§ Problem to work on: The response should be the data again, identical in every line.

§ Exercise data:
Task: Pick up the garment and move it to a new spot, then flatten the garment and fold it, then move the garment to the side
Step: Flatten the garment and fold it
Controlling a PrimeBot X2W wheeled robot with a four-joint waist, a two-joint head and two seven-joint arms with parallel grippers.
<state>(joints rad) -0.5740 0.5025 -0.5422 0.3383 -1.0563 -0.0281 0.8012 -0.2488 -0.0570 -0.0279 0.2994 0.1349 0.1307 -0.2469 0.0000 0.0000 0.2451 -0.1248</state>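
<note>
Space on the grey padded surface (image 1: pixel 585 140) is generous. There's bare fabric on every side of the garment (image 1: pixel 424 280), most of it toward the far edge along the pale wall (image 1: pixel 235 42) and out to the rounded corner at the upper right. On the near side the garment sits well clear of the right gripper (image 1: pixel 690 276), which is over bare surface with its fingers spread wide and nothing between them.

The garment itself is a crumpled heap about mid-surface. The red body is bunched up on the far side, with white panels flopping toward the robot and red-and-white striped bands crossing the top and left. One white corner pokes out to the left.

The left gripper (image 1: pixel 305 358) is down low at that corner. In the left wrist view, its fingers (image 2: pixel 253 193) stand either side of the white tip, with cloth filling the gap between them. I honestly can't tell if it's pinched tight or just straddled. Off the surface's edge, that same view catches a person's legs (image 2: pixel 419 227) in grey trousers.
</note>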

§ Written response:
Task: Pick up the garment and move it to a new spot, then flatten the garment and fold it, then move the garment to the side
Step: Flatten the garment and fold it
Controlling a PrimeBot X2W wheeled robot with a four-joint waist, a two-joint head and two seven-joint arms with parallel grippers.
<state>(joints rad) -0.5740 0.5025 -0.5422 0.3383 -1.0563 -0.0281 0.8012 -0.2488 -0.0570 -0.0279 0.2994 0.1349 0.1307 -0.2469 0.0000 0.0000 0.2451 -0.1248</state>
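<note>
Space on the grey padded surface (image 1: pixel 585 140) is generous. There's bare fabric on every side of the garment (image 1: pixel 424 280), most of it toward the far edge along the pale wall (image 1: pixel 235 42) and out to the rounded corner at the upper right. On the near side the garment sits well clear of the right gripper (image 1: pixel 690 276), which is over bare surface with its fingers spread wide and nothing between them.

The garment itself is a crumpled heap about mid-surface. The red body is bunched up on the far side, with white panels flopping toward the robot and red-and-white striped bands crossing the top and left. One white corner pokes out to the left.

The left gripper (image 1: pixel 305 358) is down low at that corner. In the left wrist view, its fingers (image 2: pixel 253 193) stand either side of the white tip, with cloth filling the gap between them. I honestly can't tell if it's pinched tight or just straddled. Off the surface's edge, that same view catches a person's legs (image 2: pixel 419 227) in grey trousers.
</note>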

The answer to this exercise has been fully stated.